Task brief
Filter the listing below, keeping every line that holds "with".

━━━━━━━━━━

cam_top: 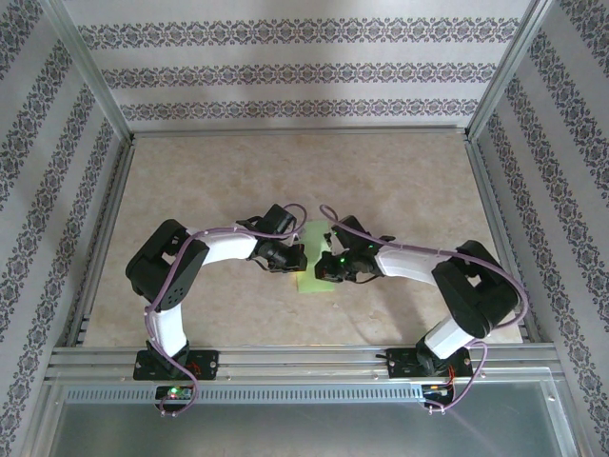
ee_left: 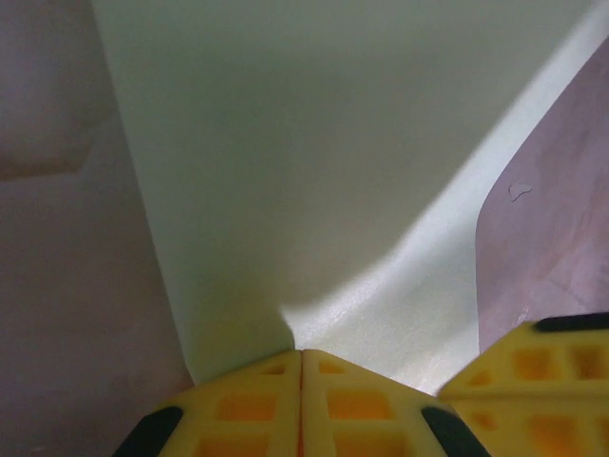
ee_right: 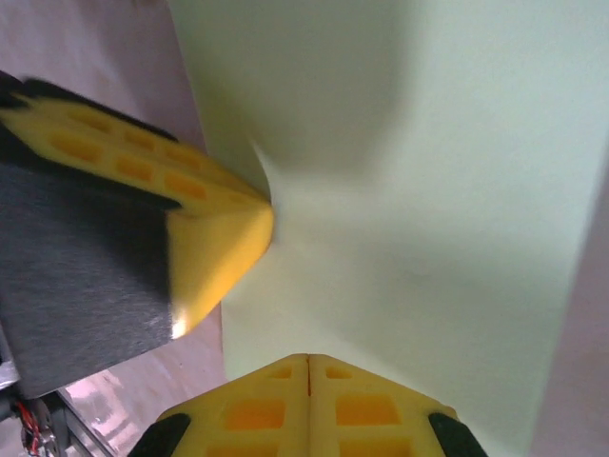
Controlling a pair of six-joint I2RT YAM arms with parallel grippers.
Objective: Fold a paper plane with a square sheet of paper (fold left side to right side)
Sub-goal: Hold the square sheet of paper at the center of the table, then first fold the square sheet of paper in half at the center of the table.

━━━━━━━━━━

Response for this exercise
Controlling a pair of six-joint I2RT YAM arms with parallel grippers.
Objective: Fold a paper plane with a square sheet of paper (fold left side to right side)

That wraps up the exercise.